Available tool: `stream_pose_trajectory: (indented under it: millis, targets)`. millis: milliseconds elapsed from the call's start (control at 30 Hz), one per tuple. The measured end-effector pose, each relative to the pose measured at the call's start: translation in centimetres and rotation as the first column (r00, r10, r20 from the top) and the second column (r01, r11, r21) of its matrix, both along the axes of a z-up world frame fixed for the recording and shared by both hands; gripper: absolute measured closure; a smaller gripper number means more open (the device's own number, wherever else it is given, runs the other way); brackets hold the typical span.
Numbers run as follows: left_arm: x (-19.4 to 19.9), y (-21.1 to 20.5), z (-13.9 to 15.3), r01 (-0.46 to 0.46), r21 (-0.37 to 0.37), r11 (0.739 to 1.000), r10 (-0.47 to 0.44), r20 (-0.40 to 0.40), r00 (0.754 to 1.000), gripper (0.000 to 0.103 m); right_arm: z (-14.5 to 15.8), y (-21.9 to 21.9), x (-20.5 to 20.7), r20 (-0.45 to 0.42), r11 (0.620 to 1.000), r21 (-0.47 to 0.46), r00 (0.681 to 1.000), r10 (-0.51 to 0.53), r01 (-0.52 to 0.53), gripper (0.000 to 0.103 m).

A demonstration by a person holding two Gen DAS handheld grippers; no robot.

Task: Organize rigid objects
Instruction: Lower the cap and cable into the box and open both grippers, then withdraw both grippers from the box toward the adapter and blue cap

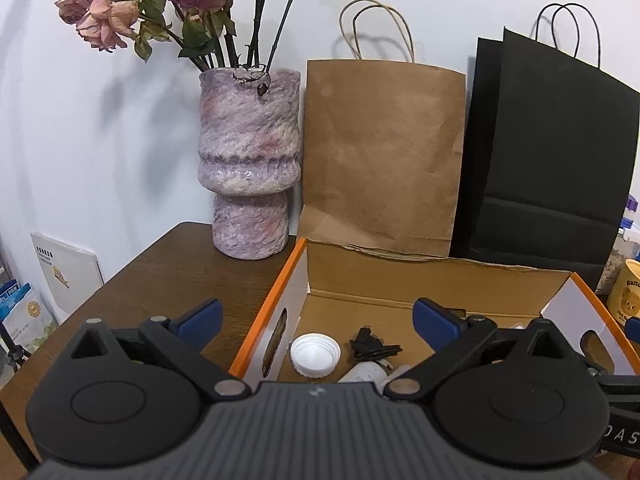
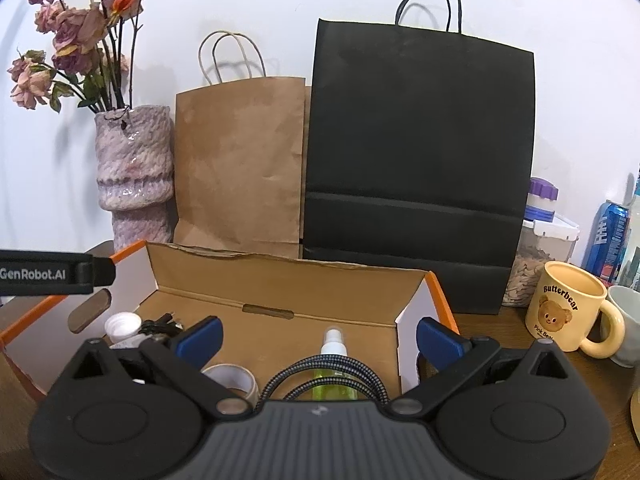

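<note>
While both claws hang with blue pads spread wide and nothing between them, the dark wooden tabletop (image 1: 160,272) carries the orange-edged open cardboard box (image 2: 280,280). The left claw (image 1: 318,316) hovers over its 9 o'clock end, above a white plastic cap (image 1: 315,354); the right claw (image 2: 319,334) over a green spray bottle (image 2: 334,384), with a tape roll (image 2: 234,378) at the bottle's 9 o'clock.

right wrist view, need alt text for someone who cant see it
An open right hand-held gripper hovers empty over an orange-edged cardboard box holding a green spray bottle, a braided cable, a tape roll and a white cap. Behind stand a vase of dried roses, a brown paper bag and a black paper bag; a yellow bear mug sits right.
</note>
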State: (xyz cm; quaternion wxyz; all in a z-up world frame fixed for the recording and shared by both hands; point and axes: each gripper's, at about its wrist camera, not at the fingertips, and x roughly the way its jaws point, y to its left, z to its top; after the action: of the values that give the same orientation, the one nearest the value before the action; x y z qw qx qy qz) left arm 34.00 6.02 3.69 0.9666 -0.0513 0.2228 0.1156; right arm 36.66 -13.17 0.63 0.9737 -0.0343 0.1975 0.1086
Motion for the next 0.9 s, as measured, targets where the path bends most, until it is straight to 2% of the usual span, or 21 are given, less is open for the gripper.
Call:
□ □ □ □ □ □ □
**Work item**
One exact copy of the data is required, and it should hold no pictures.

**Expected answer**
Available tool: `stream_pose_trajectory: (indented under it: millis, targets)`. millis: milliseconds elapsed from the call's start (control at 30 Hz), one per tuple. The measured end-effector pose, each relative to the pose measured at the call's start: translation in centimetres and rotation as the first column (r00, r10, r20 from the top) and the second column (r01, r11, r21) of its matrix, both along the axes of a z-up world frame fixed for the recording and shared by both hands; gripper: absolute measured closure; a smaller gripper number means more open (the device's own number, wherever else it is given, runs the other way); brackets hold the typical span.
Numbers run as follows: left_arm: x (-19.4 to 19.9), y (-21.1 to 20.5), z (-13.9 to 15.3), r01 (-0.46 to 0.46), r21 (-0.37 to 0.37), r11 (0.739 to 1.000), r10 (-0.47 to 0.44), r20 (-0.40 to 0.40), r00 (0.754 to 1.000), gripper (0.000 to 0.103 m); right_arm: z (-14.5 to 15.8), y (-21.9 to 21.9), x (-20.5 to 20.7), r20 (-0.45 to 0.42), r11 (0.620 to 1.000), r21 (-0.47 to 0.46), r00 (0.681 to 1.000), r10 (-0.51 to 0.53), r01 (-0.52 to 0.53), gripper (0.000 to 0.103 m).

A demonstration by a person holding two Gen DAS handheld grippers; no robot.

Task: Organize rigid objects
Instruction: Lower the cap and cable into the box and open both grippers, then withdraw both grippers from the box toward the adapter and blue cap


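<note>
While both claws hang with blue pads spread wide and nothing between them, the dark wooden tabletop (image 1: 160,272) carries the orange-edged open cardboard box (image 2: 280,280). The left claw (image 1: 318,316) hovers over its 9 o'clock end, above a white plastic cap (image 1: 315,354); the right claw (image 2: 319,334) over a green spray bottle (image 2: 334,384), with a tape roll (image 2: 234,378) at the bottle's 9 o'clock.

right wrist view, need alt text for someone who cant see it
An open right hand-held gripper hovers empty over an orange-edged cardboard box holding a green spray bottle, a braided cable, a tape roll and a white cap. Behind stand a vase of dried roses, a brown paper bag and a black paper bag; a yellow bear mug sits right.
</note>
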State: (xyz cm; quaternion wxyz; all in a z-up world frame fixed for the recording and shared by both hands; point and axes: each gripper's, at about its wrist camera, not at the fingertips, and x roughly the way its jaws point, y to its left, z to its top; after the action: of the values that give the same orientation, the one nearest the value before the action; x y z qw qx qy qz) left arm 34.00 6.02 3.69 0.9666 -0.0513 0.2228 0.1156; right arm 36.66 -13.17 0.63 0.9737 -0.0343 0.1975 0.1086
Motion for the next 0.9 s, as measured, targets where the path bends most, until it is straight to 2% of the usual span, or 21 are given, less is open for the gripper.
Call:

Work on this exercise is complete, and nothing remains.